This paper presents new aspects of bifurcation structures in a Permanent Magnet Synchronous Machine (PMSM) in both motor and generator operating modes.
It considers the case where the PMSM speed is regulated with a Field-oriented control (FOC). A period doubling bifurcation cascade under the variation of a proportional control parameter leading to chaotic states, was identified.
The investigation of parametric singularities allows us to identify a complex bifurcation structure including three generic bifurcations. Such structure is made of the Limit Point (LP), the Hopf (H) and the Bogdanov-Takens (BT) bifurcation sets. Sufficient conditions of the existence of the main bifurcations are given analytically.
An overview of the phase space singularities associated to the parametric singularities is presented. Moreover, embedding 2D bifurcation sets in a 3D parametric space, led to identify certain bifurcation surface structures. The bifurcation surfaces established correspond to limit point bifurcation for the motor and generator operating mode, and for period doubling period bifurcation. The 3D bifurcation sets play an important role to study the combined effect of three different parameters on the PMSM dynamics, and permit to control the complex PMSM dynamics to a stable equilibrium dot by an adequate tuning of either control and system parameters.

Keywords

Bifurcation surface; Limit point; Hopf; Bogdanov-Takens; PMSM dynamics

Abbreviations

Ω : mechanical angular speed (rad/s); id,q: direct and quadrature-axis currents (A); vd,q : direct and quadrature axis voltages (V); TL: load torque (N.m); Ld,q: direct and quadrature-axis inductance (H); Rs: stator winding resistance (ohm); φφ: permanent magnet flux (wb); f : viscous damping coefficient (N/rad/s); J: polar moment of inertia (kgm2); p: number of pole pairs of the rotor; kp: proportional constant of current regulator; ki : integral constant of current regulator; kpw : proportional constant of speed regulator; ref Ù : reference speed input; idref: reference current input.

Introduction

The permanent magnet synchronous motors (PMSM) are among the main preferences for industrial control applications. It has high power density, fast dynamic response and high efficiency. Because of its high reliability, the Field -oriented based controller (FOC) is mainly used for high dynamic performance induction motor drives.

For several industrial implementations, the speed regulation of the PMSM is ensured with such type of controllers [1].

Sustained oscillations may arise near equilibrium in PMSM due to the nonlinearities inherent to it. Many undesirable behaviors of PMSM were well documented, but little understood.

According to many studies, detection and suppression of undesirable behaviors namely chaos and sustained oscillations in PMSM are of high interest [2-6].

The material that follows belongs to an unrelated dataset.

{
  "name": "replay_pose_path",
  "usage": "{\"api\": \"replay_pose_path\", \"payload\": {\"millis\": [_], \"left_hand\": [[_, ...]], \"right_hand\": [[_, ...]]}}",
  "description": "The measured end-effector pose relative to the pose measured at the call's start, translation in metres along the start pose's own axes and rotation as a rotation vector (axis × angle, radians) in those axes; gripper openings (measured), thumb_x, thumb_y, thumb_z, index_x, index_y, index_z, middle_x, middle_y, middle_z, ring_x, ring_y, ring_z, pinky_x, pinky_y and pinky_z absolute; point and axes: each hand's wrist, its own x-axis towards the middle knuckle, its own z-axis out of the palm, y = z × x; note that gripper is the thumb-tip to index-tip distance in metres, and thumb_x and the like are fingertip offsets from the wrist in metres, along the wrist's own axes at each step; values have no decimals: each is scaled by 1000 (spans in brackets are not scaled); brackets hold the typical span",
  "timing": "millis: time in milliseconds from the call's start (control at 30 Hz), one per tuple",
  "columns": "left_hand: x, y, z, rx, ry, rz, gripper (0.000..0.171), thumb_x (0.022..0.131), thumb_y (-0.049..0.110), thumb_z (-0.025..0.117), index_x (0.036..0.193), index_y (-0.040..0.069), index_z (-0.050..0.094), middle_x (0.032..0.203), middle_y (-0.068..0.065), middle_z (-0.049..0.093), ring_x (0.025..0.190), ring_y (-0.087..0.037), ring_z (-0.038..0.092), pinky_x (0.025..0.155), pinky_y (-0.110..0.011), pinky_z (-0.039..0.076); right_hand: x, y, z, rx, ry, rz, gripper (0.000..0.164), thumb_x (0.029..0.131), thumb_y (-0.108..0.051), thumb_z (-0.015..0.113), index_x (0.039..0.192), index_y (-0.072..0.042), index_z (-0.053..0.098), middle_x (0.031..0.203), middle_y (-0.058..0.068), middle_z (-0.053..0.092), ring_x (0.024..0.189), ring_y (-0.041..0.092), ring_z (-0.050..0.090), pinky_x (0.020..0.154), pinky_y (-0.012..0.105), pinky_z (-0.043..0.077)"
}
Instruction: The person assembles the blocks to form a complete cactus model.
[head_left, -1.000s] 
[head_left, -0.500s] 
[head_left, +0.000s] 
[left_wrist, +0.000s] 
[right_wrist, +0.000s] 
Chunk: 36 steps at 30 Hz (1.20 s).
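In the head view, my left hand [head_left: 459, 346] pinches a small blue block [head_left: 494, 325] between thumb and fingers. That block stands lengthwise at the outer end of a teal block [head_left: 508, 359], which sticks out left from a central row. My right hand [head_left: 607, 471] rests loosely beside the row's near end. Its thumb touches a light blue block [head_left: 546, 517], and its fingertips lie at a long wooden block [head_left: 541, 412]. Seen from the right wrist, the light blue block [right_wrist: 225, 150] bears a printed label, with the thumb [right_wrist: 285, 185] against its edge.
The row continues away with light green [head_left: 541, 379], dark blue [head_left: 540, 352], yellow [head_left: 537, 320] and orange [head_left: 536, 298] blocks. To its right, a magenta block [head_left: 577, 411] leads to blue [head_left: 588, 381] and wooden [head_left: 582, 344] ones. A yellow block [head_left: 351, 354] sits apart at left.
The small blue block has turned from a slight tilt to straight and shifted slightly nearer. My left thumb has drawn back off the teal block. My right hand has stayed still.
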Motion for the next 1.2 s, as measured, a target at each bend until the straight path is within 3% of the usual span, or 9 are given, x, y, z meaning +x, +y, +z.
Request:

Power systems including electromechanical machines present several challenging problems related to the nonlinear characteristics of its components. The resulting physical behaviors, including bifurcation, chaos, resonance, voltage collapse, may cause the loss of stability and the transition from normal to anomalous operating regimes [7-9]. Bifurcation theory not only renders some machines’ defaults more comprehensible but uncovers new problems that need research.

In attempts to study the dynamics of electric machines, the phase space singularities as well as the parametric singularities were studied in order to define the stability domains and to avoid the undesirable behaviors [2,4,5,10-13].

To overcome control draw backs and to solve the stabilization control problems in PMSM some control techniques were reported to be efficient enough to bring order to PMSM. The Lyapunov exponent based controller and the neural and back stepping techniques based nonlinear controllers were developed mainly to suppress chaos and to force the machine to a desired solution in an attraction basin [2-4,14-16]. In many nonlinear systems, Chaos can be originated from a succession of doubling period (Flip) bifurcations [17,18], these complex behaviors are usually twin. Thus not only chaos, but bifurcation control techniques are required for maintaining a system’s behavior in a nominal operating state and to avoid loss of stability.

On the basis of parametric plane bifurcation structures, a qualitative characterization of bifurcation structure in 3D parametric space will be developed. This allows one to explore the eventual existence of generic characteristic bifurcation structures of PMSM behavior.

Among the objectives of this study, is to find bifurcation structures in 3D-parametric space which, on one hand give a global vision on the parameter effects on PMSM behavior, and, on the other hand, define normal operating domains of PMSM. For that purpose, one can start by detecting a bifurcations in a 2D-parameteric plane, and then embed it in a 3D-parameteric space by varying a third parameter. The resulting structure is a bifurcation surface.

The numerical continuation methods are the main tool used to plot the bifurcation diagrams and to explore the dynamics of the PMSM submitted to a FOC.

Section 2 is devoted to describe the system model and to define analytically the corresponding control model. Successive period doubling bifurcation leading to chaotic behavior is presented in section 3.

The section 4 is reserved to describe the existence conditions of three generic bifurcations, namely limit point (LP), Hopf (H) and Bogdanov-Takens (BT) bifurcations for particular sets of system and control parameters.

A different approach to characterize the PMSM dynamics, based on embedding a 2D-bifurcation structure into a 3D-parametric space is presented in section 5, and then the paper is ended by some concluding remarks.

Mathematical Model of PMSM Drive System and Preliminaries

Consider a PMSM submitted to a Field Oriented Control (Figure 1).

electrical-electronic-systems-field

Figure 1: Schema of field oriented control of PMSM.

The currents ia, ib are measured with a current sensor. The Clarke transform is applied to determine the projection of stator current in a two coordinate non-rotating frame. Then its projection in the (d, q) rotating frame is performed via Park transform. The d, q projection of the stator phase currents are then compared to their reference values iqref and idref = 0 and corrected by mean of PI current controllers. The outputs of the current controllers is transformed by an inverse Park transformation back from the d-q reference frame into the 2-phase system fixed with the stator which in turn is applied to the motor using the space vector modulation technique. Control of the motor speed is ensured by a reference current iqref generated by an outer loop.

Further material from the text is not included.